All of the data is to be printed exactly, though the images must be left off.
SUPPLIED DATA Block Start
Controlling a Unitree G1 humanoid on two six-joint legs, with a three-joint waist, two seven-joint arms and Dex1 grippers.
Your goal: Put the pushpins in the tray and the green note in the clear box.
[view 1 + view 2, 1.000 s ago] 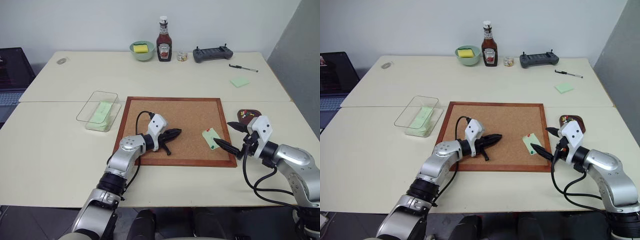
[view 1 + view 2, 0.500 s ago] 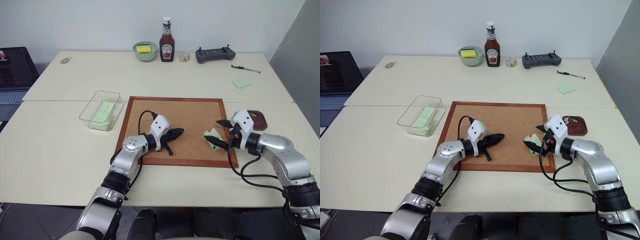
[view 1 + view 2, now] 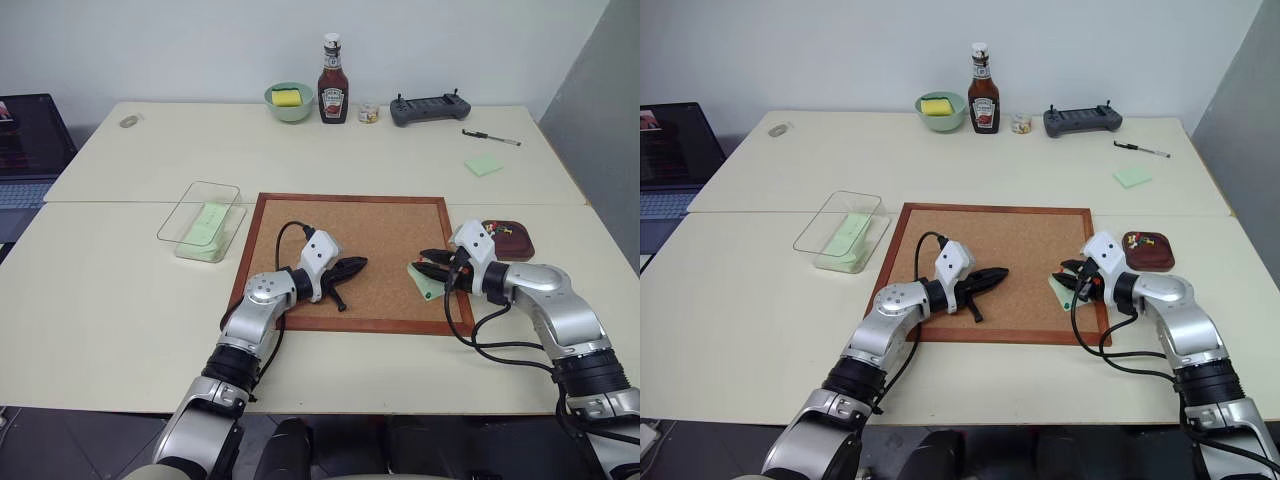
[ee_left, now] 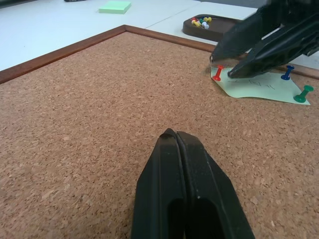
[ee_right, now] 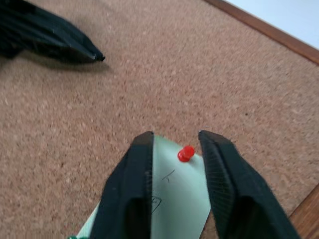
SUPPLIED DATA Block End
(TASK ANSWER):
Controlling a Unitree G1 humanoid on two six-joint legs, with a three-joint waist, two seven-joint arms and Dex1 grippers.
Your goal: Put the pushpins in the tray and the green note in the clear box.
[view 1 + view 2, 1.000 s ago] 
[view 1 + view 2, 0.500 s ago] 
[view 1 + view 2, now] 
[ee_left, now] 
[ee_right, now] 

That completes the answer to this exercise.